After integrating out the fluctuation, we do the rescaling so that

$$\begin{aligned}{} & {} {U}_{1}({V}^{(1)}({\mathcal {W}})) \in {\mathfrak {U}}_{1} (B_{3}\varepsilon _{1}) \cap {\mathfrak {B}}_{1, 1}({\mathfrak {B}}_{1, 1}, {\mathcal {W}}) \xrightarrow {\text {rescale}} {U}_{2}({W}) \in {\mathfrak {U}}_{2} (B_{3}\varepsilon _{1})\nonumber \\{} & {} \quad \cap {\mathfrak {B}}_{2}({\mathfrak {B}}_{2}, {W}) \end{aligned}$$

(31)

and

$$\begin{aligned} \bar{{U}}_{2}^{(2)} = {W} \, \text {on} \, {\mathfrak {B}}_{2} \, \bar{{U}}_{2} = {V}^{(1)} \, \text {on} \, {\mathfrak {B}}_{1} \end{aligned}$$

(32)

Extension corresponds to simply recognizing that the background configuration \({U}_{2}({W})\) is already in the space \({\mathfrak {U}}_{2} (\varepsilon _{0}) \cap {\mathfrak {B}}_{2}({\mathfrak {B}}_{2}, {W})\) since \(B_{3}\varepsilon _{1} \leqslant \varepsilon _{0}\).

Thus, at the end of the second iteration the functional is \({\mathcal {A}}^{(2)}({U}_{2}({W}))\) and the variational problem is defined by

$$\begin{aligned} \boxed {{U} \rightarrow {\mathcal {A}}^{(2)}({U}), \, {U} \in {\mathfrak {U}}_{2}(\varepsilon _{0}) \cap {\mathfrak {B}}_{2}({\mathfrak {B}}_{2}, {W}), \, \bar{{U}}^{(2)} = {W}} \end{aligned}$$

(33)

which has a critical configuration \({U}_{2}({W}) \in {\mathfrak {U}}_{2} (B_{3}\varepsilon _{1}) \cap {\mathfrak {B}}_{2}({\mathfrak {B}}_{2}, {W})\). Thus, once again showing the existence of a unique critical configuration \({U}_{2}({W})\) would imply that the second RG iteration can be started as described above.

\(\underline{\hbox {After} \,k \,\hbox {iterations}}\) We have a functional of two variables U and V as \({\mathcal {A}}^{(k)}({U}_{k}({V}))\). The variational problem is defined as:

$$\begin{aligned} \boxed {{U} \rightarrow {\mathcal {A}}^{(k)}({U}), \, {U} \in {\mathfrak {U}}_{k}(\varepsilon _{0}) \cap {\mathfrak {B}}_{k}({\mathfrak {B}}_{k}, {V}), \, \bar{{U}}^{(k)} = {V}} \end{aligned}$$

(34)

which has a critical configuration \({U}_{k}({V}) \in {\mathfrak {U}}_{k} (B_{3}\varepsilon _{1}) \cap {\mathfrak {B}}_{k}({\mathfrak {B}}_{k}, {V})\).

3 Proof

We start by recalling definitions of some operators from [4]. After that we discuss a mapping transformation from [6]. We use the mapping transformation to reduce the proof of Theorem 1 to proving a Proposition 4. We then first give a detailed proof of Proposition 4 in Sect. 3.3 using perturbative methods.
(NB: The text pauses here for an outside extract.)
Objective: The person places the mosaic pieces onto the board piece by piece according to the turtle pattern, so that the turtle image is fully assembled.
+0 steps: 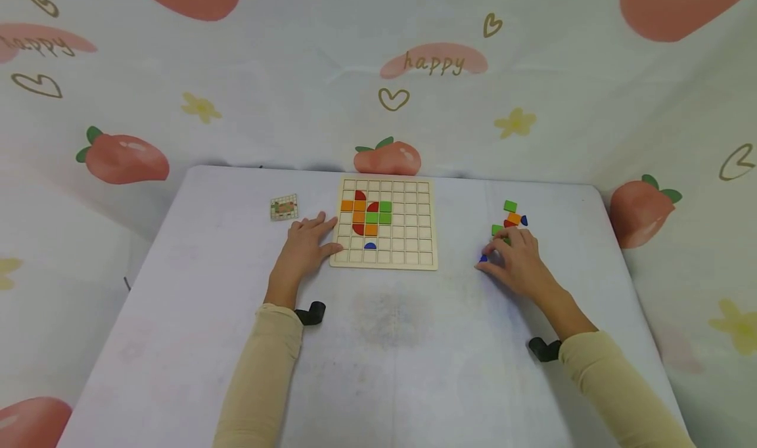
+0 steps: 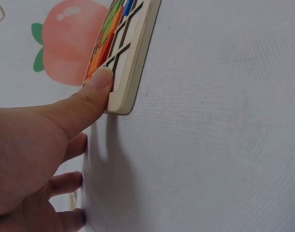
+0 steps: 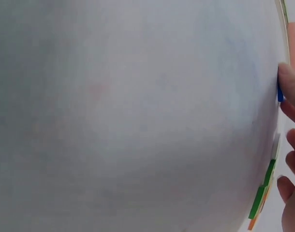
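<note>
A square wooden grid board (image 1: 408,241) lies flat on the table, with orange, green and red pieces in its left cells and one blue piece (image 1: 370,246) lower down. My left hand (image 1: 304,246) rests at the board's left edge, thumb on its lower corner and fingers spread on the cloth beside it. To the right, my right hand (image 1: 517,261) pinches a small blue piece (image 1: 483,258) between thumb and forefinger, low over the table. That blue piece (image 3: 280,92) shows beside the thumb in the right wrist view.
Loose pieces, among them a green square (image 1: 510,205), an orange square (image 1: 514,219) and a blue piece (image 1: 524,220), lie just beyond the right hand. A small patterned card (image 1: 284,207) sits left of the board. A printed cloth hangs behind the table (image 1: 390,369).
</note>
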A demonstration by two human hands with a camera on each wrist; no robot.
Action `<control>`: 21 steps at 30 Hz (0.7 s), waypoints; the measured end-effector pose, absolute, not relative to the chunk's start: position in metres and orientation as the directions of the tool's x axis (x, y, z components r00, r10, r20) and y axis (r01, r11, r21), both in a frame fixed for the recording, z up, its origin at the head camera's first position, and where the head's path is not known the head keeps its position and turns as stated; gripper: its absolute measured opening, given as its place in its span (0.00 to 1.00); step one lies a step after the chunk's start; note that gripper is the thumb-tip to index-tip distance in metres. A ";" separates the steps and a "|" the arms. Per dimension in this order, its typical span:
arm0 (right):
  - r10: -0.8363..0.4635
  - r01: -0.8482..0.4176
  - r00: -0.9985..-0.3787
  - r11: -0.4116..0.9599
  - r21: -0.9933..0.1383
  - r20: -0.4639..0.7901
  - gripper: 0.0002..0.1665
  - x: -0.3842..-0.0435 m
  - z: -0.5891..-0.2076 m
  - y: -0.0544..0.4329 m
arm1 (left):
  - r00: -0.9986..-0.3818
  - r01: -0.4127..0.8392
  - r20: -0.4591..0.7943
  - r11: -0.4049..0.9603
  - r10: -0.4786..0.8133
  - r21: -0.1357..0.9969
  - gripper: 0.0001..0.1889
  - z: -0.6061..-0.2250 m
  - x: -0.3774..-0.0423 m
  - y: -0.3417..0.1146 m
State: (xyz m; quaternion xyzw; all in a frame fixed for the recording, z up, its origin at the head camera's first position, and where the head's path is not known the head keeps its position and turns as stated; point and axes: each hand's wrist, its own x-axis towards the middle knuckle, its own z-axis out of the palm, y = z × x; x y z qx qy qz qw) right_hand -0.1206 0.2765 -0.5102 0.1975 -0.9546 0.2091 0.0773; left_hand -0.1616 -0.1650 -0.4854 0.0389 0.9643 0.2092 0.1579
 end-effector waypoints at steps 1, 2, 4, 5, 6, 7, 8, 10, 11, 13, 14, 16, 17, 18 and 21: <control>-0.349 -0.414 -0.908 0.830 -0.373 0.231 0.16 -0.121 -0.510 0.276 | -0.947 0.008 -0.289 0.909 0.140 0.416 0.41 -0.486 -0.162 -0.165; -0.355 -0.419 -0.907 0.825 -0.379 0.229 0.15 -0.121 -0.509 0.276 | -0.947 0.007 -0.289 0.909 0.140 0.416 0.41 -0.485 -0.162 -0.165; -0.363 -0.423 -0.905 0.818 -0.390 0.221 0.15 -0.121 -0.509 0.276 | -0.947 0.011 -0.287 0.910 0.143 0.415 0.41 -0.485 -0.162 -0.165; -0.365 -0.424 -0.905 0.817 -0.392 0.218 0.16 -0.121 -0.509 0.275 | -0.947 0.013 -0.286 0.910 0.144 0.414 0.41 -0.486 -0.162 -0.166; -0.368 -0.427 -0.904 0.814 -0.393 0.220 0.16 -0.121 -0.509 0.275 | -0.948 0.013 -0.285 0.910 0.144 0.415 0.41 -0.486 -0.162 -0.166; -0.369 -0.432 -0.901 0.811 -0.394 0.227 0.17 -0.121 -0.510 0.275 | -0.948 0.014 -0.285 0.909 0.145 0.416 0.41 -0.486 -0.162 -0.166; -0.371 -0.439 -0.897 0.809 -0.390 0.241 0.18 -0.121 -0.511 0.275 | -0.948 0.014 -0.285 0.908 0.145 0.418 0.41 -0.486 -0.162 -0.165; -0.372 -0.458 -0.885 0.803 -0.380 0.280 0.18 -0.121 -0.512 0.275 | -0.947 0.013 -0.285 0.907 0.146 0.421 0.41 -0.485 -0.162 -0.165; -0.374 -0.471 -0.876 0.799 -0.374 0.303 0.17 -0.121 -0.513 0.275 | -0.947 0.013 -0.285 0.907 0.146 0.422 0.41 -0.485 -0.162 -0.165; -0.373 -0.488 -0.863 0.791 -0.368 0.342 0.14 -0.122 -0.514 0.274 | -0.948 0.012 -0.284 0.906 0.145 0.422 0.41 -0.485 -0.161 -0.165; -0.374 -0.495 -0.857 0.788 -0.366 0.355 0.13 -0.123 -0.514 0.274 | -0.948 0.011 -0.283 0.907 0.144 0.422 0.41 -0.485 -0.161 -0.165; -0.373 -0.498 -0.854 0.788 -0.362 0.363 0.11 -0.124 -0.514 0.273 | -0.949 0.011 -0.282 0.907 0.142 0.420 0.41 -0.485 -0.161 -0.165; -0.372 -0.497 -0.855 0.787 -0.364 0.362 0.10 -0.125 -0.513 0.272 | -0.949 0.010 -0.282 0.907 0.141 0.421 0.41 -0.486 -0.161 -0.166; -0.372 -0.495 -0.856 0.790 -0.363 0.358 0.10 -0.126 -0.513 0.272 | -0.949 0.008 -0.282 0.907 0.139 0.421 0.41 -0.486 -0.161 -0.166; -0.377 -0.490 -0.862 0.791 -0.365 0.339 0.09 -0.129 -0.511 0.270 | -0.949 0.006 -0.284 0.907 0.138 0.422 0.41 -0.485 -0.161 -0.166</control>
Proof of Theorem 1 follows in Sect. 3.4.

3.1 Minimizers

The minimizer is a solution of the linear variational problem defined as (Eqs. 3.109, 3.110 [4])

$$\begin{aligned} A \rightarrow \frac{1}{2} \langle A, \Delta A\rangle ; \, QA =B \end{aligned}$$

(35)

where the constraint Q is linear. Both Q and \(\Delta \) depend on the background. The minimizer is a linear operator H and has a representation (Eq. 1.103 in [1] or Eq. 3.126 [4])

$$\begin{aligned} H B = G Q^{*}(QGQ^{*})^{-1}B \end{aligned}$$

(36)

where \(G = (\Delta + Q^{*}a Q)^{-1}\), a is a positive constant. G has a kernel that decays exponentially, see for example Appendix D in [17] (with background as identity). We consider another minimizer by replacing the quadratic form \(\Delta \) in the linear variational problem as (Eq. 3.127 [4])

$$\begin{aligned} A \rightarrow \frac{1}{2} \langle A, \Delta A \rangle - \langle H C^{(2)}(A), \text {J} \rangle ; \, QA =B \end{aligned}$$

(37)

where \(C^{(2)}(A)\) is a quadratic polynomial in A which takes values on the unit lattice and J is defined by (58). The minimizer \(H_{1}\) has a representation (Eq. 3.129 [4])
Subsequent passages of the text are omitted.